Internally, John Mack started talking to his troops about their technology problems as soon as he took the helm last summer. "He was on our in-house broadcast system several times, mentioning the technology lag in retail, and the need to coordinate the different parts of the company," says one former broker.

Some changes were already in the works for the beleaguered business, having been initiated under Purcell and his retail chief, John Schaefer. In the last six months, for example, Morgan Stanley has rolled out a new tax-reporting package for the 2005 tax year.

Previously, customers had to pick through a confusing maze of figures and add up gains and losses on their year-end reports, while reports from rivals such as Merrill Lynch were clear and packed with relevant information. The new Morgan Stanley system combines tax-form 1099 gains and losses, and allows users to download information from the client Web site into popular tax programs. More improvements to reporting statements are expected for the current tax year.

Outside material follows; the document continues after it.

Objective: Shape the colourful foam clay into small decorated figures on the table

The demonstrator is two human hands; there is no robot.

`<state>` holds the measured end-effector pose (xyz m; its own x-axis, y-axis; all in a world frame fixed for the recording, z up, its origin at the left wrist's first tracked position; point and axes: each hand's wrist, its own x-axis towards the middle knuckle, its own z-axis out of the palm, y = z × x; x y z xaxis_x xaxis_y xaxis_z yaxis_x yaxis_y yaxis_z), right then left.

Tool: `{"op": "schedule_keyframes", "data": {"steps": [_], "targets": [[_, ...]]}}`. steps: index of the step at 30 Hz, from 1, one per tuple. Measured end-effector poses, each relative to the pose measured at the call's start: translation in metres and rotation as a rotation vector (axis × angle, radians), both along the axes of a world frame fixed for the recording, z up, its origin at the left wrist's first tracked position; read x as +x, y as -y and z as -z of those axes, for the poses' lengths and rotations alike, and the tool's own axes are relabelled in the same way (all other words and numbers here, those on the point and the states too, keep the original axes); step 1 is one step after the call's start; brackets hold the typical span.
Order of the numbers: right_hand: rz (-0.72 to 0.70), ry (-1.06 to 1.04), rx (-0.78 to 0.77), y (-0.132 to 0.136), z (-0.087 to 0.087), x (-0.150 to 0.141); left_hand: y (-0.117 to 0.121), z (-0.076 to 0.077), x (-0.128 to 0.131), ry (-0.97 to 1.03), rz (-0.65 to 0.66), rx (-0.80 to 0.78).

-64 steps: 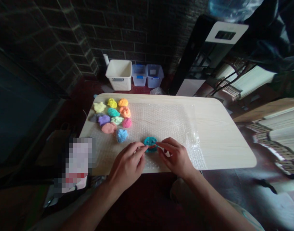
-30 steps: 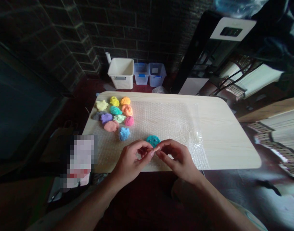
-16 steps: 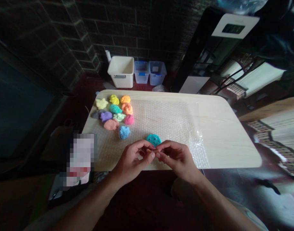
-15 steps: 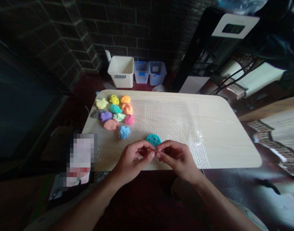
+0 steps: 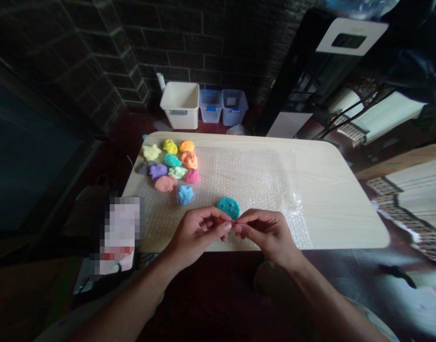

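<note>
My left hand and my right hand meet fingertip to fingertip over the near edge of the table, both pinched on a tiny reddish bit of clay too small to make out well. Just beyond the fingertips a flat teal clay disc lies on a sheet of bubble wrap. Several coloured clay lumps are grouped at the table's far left, with a blue lump nearest to my left hand.
On the floor behind the table stand a white bin and two clear boxes with blue latches. A dark brick wall rises behind them. A dark cabinet with a white panel stands at the right. A pixelated patch lies left of my arm.
Both hands have drawn back from the teal disc toward me and come together, pinching a small bit between the fingertips. The disc stays on the bubble wrap.
</note>
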<state>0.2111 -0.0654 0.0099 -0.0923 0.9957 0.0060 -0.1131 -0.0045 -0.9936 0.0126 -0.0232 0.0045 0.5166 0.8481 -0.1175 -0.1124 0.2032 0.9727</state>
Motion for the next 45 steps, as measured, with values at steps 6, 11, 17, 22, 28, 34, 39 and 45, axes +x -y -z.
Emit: {"op": "schedule_keyframes", "data": {"steps": [6, 11, 17, 22, 28, 34, 39, 45], "targets": [[-0.018, -0.017, -0.04, 0.0015, 0.0015, 0.0018, 0.0005, 0.002, -0.0028, -0.004, 0.001, 0.01], [-0.028, 0.005, -0.06, 0.0019, 0.0048, 0.0031, 0.0042, 0.0043, -0.0016, -0.033, -0.01, 0.044], [-0.065, -0.063, -0.064, 0.0006, 0.0058, 0.0036, 0.003, 0.0029, 0.0007, -0.021, -0.011, 0.014], [-0.036, -0.044, 0.073, 0.0, 0.0058, 0.0025, 0.0009, 0.0001, -0.0025, -0.036, 0.043, -0.031], [-0.042, 0.032, 0.02, 0.0008, 0.0071, 0.0041, 0.0021, 0.006, -0.0016, -0.026, 0.07, -0.086], [-0.032, 0.016, 0.021, -0.0003, 0.0091, 0.0035, -0.0001, 0.0039, -0.0011, -0.052, 0.056, -0.066], [-0.022, 0.099, 0.085, 0.001, 0.0079, 0.0023, -0.0021, -0.0004, -0.0023, -0.047, 0.09, -0.078], [-0.069, 0.012, -0.013, 0.0011, 0.0089, 0.0013, -0.002, 0.0034, -0.0023, -0.052, 0.104, -0.099]]}}
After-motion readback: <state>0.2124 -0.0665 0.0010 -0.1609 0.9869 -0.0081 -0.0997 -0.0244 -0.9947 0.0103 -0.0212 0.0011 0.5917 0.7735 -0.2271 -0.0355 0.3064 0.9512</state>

Brokers have also seen improvements to those balky, old desktop workstations, including more integration of information at the back end to provide more consolidated client data on-screen.

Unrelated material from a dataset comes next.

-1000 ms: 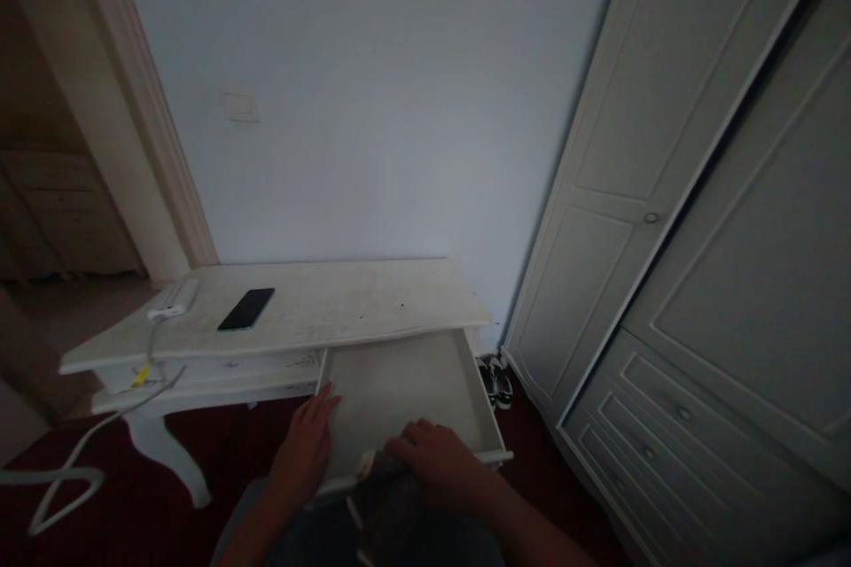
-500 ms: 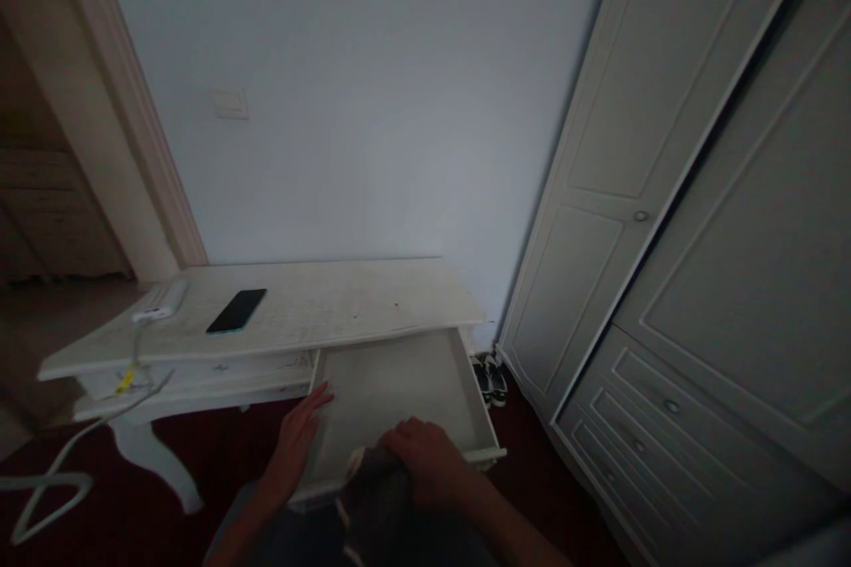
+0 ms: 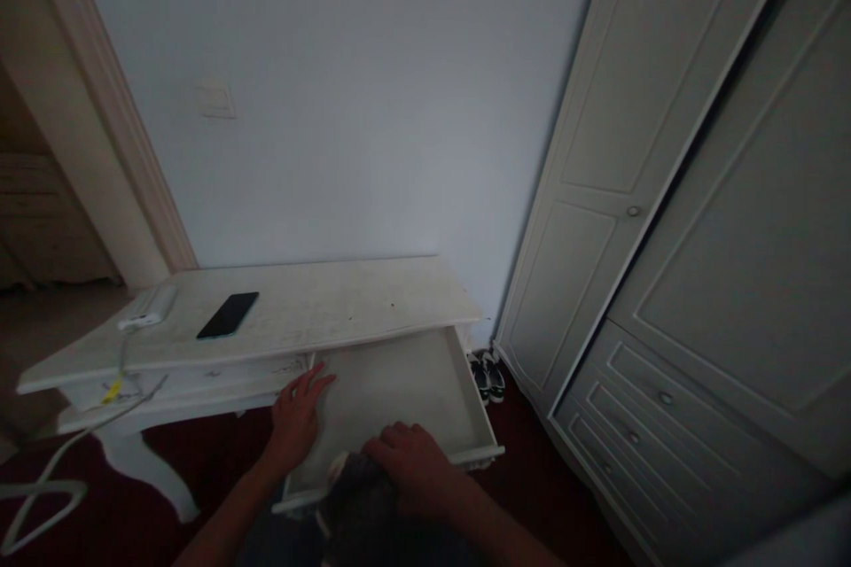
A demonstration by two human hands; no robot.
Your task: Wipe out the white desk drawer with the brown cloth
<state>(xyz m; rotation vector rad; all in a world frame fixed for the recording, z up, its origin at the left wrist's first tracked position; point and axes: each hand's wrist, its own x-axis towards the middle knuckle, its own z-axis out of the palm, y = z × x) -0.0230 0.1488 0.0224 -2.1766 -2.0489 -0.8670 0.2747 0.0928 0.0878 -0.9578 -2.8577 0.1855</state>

A company spokeswoman identifies the desktop and supporting systems as an area of further investment to come, including a series of steps that will ultimately allow brokers a complete view of client account data, such as transaction history, contacts with the firm, and performance available in one place. Rolling out the full range of features—which are already available at some major competitors—is expected to be a multiyear process.

This is not easy work. "There is more to the problem than just overcoming the previous carelessness by Morgan Stanley management," says Doyle. "The challenges are not insignificant in creating consistent data across systems. There are big, hairy problems. Merrill Lynch has dumped more than a billion into a new workstation for its brokers, and it's not done yet, with the project way overdue."

There are also strategic questions on spending priorities for financial services companies, says David Schehr, a Gartner Inc. analyst. "Within the industry there is a lot of disagreement on where to spend the money. Merrill Lynch is spending a lot on its broker workstations, while firms such as Etrade, Fidelity and Ameritrade are focused more directly on interaction with the end client."

In a perverse way, Morgan Stanley is shielded from some of these concerns, because it pretty much has to spend money everywhere. Thus it is also promising improvements to its client Web site, which is scheduled for a face-lift in May of this year. This has been an area of particular weakness for Morgan Stanley, says Doyle.

"What they have available online for customers is a throwback to the Clinton administration. They are way behind Merrill Lynch, and Merrill Lynch pales in comparison to Fidelity and Etrade." Doyle is skeptical of Morgan Stanley's ability to do much about its online product in the near term.

Like other firms, Morgan Stanley has shifted its emphasis to wealthier clients, pushing smaller investors to call-center service and reserving broker time for portfolios of $100,000 or more (see Follow the Money).

But perhaps surprisingly, these high-dollar investors are the ones who demand good Internet service—they aren't content to leave everything to their doting financial advisors. "Millionaire customers, the ones they want, are the most active investors online," Doyle says. "And they are the most likely to go online to track holdings. This is a clarion call to Gorman's guys—you can't just assume your best customers will defer on this stuff."

Gorman faces issues beyond technology, too. Not least is the problem of mollifying brokers who have grown used to a climate of uncertainty and privation. Morgan Stanley has axed about 1,000 low-producing brokers, but the good ones have been leaving of their own volition. Chief Financial Officer David Sidwell has said that the firm lost more "seasoned productive brokers" than it could hire in 2005, reducing client assets by a net of $8 billion. The total headcount is now about 9,000 brokers, down almost 1,500 in the last year. And Sidwell has said that the year-end number is expected to be about 8,600.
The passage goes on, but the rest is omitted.